WHAT YOU WILL DO: Output the full listing below exactly; the images stay out.

STORED DATA:
# # # # #

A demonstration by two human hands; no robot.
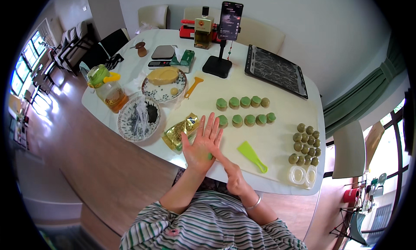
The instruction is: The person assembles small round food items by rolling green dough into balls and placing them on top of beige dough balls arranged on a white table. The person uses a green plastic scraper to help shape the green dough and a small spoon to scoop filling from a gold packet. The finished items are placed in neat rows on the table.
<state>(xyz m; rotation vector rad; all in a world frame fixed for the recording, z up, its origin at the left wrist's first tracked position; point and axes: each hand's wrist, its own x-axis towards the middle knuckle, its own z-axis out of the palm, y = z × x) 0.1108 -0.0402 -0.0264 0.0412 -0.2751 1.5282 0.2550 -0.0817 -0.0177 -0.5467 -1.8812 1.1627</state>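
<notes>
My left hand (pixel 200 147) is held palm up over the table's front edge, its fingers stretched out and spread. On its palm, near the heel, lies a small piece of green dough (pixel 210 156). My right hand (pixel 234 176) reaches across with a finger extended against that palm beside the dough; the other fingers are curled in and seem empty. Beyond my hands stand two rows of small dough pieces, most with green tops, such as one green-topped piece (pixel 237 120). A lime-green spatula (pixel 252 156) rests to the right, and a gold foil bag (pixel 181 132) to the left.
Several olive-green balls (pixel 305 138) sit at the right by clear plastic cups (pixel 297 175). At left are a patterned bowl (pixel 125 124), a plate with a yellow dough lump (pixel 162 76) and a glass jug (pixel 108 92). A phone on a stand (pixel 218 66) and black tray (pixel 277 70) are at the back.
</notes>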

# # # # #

ANSWER:
A demonstration by two human hands; no robot.
The instruction is: The person assembles small round food items by rolling green dough into balls and placing them on top of beige dough balls arranged on a white table. The person uses a green plastic scraper to help shape the green dough and a small spoon to scoop filling from a gold packet. The finished items are placed in neat rows on the table.
<state>(xyz m; rotation vector rad; all in a world frame fixed for the recording, z up, its origin at the left wrist's first tracked position; point and axes: each hand's wrist, its own x-axis towards the middle knuckle, its own z-axis out of the palm, y = z × x) 0.1108 -0.0402 -0.0264 0.0412 -0.2751 1.5282 0.2550 -0.0817 -0.0177 -0.5467 -1.8812 1.1627</state>
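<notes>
My left hand (pixel 200 147) is held palm up over the table's front edge, its fingers stretched out and spread. On its palm, near the heel, lies a small piece of green dough (pixel 210 156). My right hand (pixel 234 176) reaches across with a finger extended against that palm beside the dough; the other fingers are curled in and seem empty. Beyond my hands stand two rows of small dough pieces, most with green tops, such as one green-topped piece (pixel 237 120). A lime-green spatula (pixel 252 156) rests to the right, and a gold foil bag (pixel 181 132) to the left.
Several olive-green balls (pixel 305 138) sit at the right by clear plastic cups (pixel 297 175). At left are a patterned bowl (pixel 125 124), a plate with a yellow dough lump (pixel 162 76) and a glass jug (pixel 108 92). A phone on a stand (pixel 218 66) and black tray (pixel 277 70) are at the back.
</notes>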

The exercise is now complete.